# first rig



## nate14 (Dec 23, 2014)

hello everyone, im brand spankin new to this site and hoping to get some advice! purchasing my first rig and would like some input. I am on a tight budget and have been looking at a few solid state half stacks but also have been looking at a few of the " lunchbox" tube heads. Any positive input at all please!


----------



## Adcandour (Apr 21, 2013)

You should probably aswer these to get set in the right direction:

What kind of music are you interested in playing? 

Also, are you new to guitar playing?

What do you want an opinion on - amp, guitar and pedals?

Is there someone's tone you are trying to achieve?

We'll be able to help more with a bit of guidance.


----------



## GTmaker (Apr 24, 2006)

nate14 said:


> hello everyone, im brand spankin new to this site and hoping to get some advice! purchasing my first rig and would like some input. I am on a tight budget and have been looking at a few solid state half stacks but also have been looking at a few of the " lunchbox" tube heads. Any positive input at all please!


DO WE REALY NEED A DUPLICATE POST ON THIS SUBJECT ????

please delete this thread..
G.


----------



## Guest (Dec 23, 2014)

GTmaker said:


> DO WE REALY NEED A DUPLICATE POST ON THIS SUBJECT ????
> 
> please delete this thread..
> G.


Posting before coffee? I do that sometimes. Never goes well for me.


----------



## GTmaker (Apr 24, 2006)

iaresee said:


> Posting before coffee? I do that sometimes. Never goes well for me.

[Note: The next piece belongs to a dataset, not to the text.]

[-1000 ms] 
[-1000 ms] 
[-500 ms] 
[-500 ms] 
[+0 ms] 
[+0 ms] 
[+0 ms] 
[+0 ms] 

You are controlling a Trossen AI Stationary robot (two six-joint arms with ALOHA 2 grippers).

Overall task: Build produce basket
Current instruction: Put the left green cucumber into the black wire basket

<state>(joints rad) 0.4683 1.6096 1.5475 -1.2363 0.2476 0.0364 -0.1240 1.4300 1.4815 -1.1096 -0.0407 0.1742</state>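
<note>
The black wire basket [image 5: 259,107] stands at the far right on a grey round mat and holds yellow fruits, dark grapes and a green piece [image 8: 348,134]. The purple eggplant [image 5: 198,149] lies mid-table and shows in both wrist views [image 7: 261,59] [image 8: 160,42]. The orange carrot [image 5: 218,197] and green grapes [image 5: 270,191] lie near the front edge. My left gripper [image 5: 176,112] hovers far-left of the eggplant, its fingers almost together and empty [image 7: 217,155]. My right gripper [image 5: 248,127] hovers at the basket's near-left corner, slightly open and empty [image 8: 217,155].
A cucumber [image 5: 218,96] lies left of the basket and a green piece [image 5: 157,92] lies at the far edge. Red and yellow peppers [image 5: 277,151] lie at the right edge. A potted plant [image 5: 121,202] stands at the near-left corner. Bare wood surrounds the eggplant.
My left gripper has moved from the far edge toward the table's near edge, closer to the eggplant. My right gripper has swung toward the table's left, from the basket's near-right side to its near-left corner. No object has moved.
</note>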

Dammed caffee gets me every time....
I was actualy referring to the original post which is duplicated in the Amp section...

G.


----------



## jb welder (Sep 14, 2010)

GTmaker said:


> I was actualy referring to the original post which is duplicated in the Amp section...


Yes, please post any further responses here: http://www.guitarscanada.com/showthread.php?68087-first-rig

I don't think the OP is interested in building and amp so maybe the mods can delete this thread.


----------



## nate14 (Dec 23, 2014)

Sorry guys, posted in here first by mistake, I'd gladly delete it if I knew how


----------